▶ Work instructions:
After finding the line with "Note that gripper" in the data below, set down exactly each line through the one with "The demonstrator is", inclusive, and stop there.
-- Provided data follows --
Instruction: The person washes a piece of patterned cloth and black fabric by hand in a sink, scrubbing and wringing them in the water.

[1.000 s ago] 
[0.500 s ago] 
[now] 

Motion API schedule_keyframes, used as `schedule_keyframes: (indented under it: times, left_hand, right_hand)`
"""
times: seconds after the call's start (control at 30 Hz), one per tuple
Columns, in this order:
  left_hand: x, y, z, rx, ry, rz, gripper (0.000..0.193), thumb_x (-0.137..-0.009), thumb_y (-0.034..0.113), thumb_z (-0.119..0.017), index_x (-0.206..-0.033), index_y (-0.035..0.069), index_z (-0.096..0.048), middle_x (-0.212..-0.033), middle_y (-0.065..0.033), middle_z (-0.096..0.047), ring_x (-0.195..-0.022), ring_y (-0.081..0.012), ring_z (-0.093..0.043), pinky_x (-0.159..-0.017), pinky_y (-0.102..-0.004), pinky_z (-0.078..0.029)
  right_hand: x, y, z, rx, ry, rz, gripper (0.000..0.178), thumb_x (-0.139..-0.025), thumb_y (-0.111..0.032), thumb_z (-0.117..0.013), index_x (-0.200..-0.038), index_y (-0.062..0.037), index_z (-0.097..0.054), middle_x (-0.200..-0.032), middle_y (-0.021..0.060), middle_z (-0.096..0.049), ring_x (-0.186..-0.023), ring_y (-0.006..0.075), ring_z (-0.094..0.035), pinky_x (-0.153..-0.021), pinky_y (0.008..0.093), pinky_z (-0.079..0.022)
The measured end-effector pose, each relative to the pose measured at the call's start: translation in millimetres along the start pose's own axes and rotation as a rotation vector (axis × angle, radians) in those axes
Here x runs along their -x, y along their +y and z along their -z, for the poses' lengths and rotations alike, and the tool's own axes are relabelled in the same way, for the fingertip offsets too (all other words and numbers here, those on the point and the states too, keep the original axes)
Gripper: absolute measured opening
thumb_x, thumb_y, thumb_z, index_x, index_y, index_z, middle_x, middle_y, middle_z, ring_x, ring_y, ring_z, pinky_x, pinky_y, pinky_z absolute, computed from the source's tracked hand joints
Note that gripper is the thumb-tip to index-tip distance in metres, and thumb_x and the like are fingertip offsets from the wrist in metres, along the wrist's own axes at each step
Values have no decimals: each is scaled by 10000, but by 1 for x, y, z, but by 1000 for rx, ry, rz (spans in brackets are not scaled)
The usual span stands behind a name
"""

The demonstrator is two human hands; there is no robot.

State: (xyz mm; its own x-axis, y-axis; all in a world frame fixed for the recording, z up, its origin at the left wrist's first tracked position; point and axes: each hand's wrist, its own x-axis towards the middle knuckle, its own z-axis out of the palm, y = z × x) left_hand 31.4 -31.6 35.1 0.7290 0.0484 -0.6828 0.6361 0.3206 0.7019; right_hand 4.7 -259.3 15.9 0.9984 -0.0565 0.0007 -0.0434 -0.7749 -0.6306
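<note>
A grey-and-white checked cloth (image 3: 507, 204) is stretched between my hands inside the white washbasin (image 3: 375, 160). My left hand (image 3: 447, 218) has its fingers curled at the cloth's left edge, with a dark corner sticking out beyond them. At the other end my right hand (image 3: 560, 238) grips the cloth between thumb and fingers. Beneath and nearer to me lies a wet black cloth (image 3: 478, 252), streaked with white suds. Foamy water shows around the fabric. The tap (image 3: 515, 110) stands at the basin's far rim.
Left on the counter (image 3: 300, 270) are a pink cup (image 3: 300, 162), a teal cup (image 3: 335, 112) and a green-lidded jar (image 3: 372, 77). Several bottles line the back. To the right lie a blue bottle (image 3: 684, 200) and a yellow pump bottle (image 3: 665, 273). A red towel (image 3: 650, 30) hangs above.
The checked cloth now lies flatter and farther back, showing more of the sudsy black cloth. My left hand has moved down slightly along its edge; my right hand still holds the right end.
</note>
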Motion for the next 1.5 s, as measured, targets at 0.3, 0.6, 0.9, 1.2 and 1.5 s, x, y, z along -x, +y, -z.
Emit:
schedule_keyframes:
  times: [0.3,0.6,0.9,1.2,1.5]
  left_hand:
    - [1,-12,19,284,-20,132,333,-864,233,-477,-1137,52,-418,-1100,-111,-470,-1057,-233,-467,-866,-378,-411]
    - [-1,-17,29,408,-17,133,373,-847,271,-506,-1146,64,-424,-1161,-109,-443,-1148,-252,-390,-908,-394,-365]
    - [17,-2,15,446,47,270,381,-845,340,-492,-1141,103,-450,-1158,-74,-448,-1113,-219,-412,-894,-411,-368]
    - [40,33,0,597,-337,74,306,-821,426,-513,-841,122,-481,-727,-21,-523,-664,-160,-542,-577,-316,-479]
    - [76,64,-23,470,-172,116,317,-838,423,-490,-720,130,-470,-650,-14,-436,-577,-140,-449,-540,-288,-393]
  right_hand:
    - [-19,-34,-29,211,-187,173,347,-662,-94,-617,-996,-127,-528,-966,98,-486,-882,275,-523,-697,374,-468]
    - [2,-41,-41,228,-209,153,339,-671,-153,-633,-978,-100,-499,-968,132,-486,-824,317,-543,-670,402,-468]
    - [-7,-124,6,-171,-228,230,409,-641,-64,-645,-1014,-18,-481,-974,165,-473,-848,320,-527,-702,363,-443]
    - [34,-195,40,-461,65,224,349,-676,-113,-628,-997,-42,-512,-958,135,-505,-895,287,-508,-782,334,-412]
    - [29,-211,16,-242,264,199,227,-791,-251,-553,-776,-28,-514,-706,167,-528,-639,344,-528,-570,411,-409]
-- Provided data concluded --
▶ Result of the exercise:
Note that gripper is the thumb-tip to index-tip distance in metres, and thumb_x and the like are fingertip offsets from the wrist in metres, along the wrist's own axes at each step
Values have no decimals: each is scaled by 10000, but by 1 for x, y, z, but by 1000 for rx, ry, rz (spans in brackets are not scaled)
The usual span stands behind a name
"""

The demonstrator is two human hands; there is no robot.

Nothing else belongs to this exercise.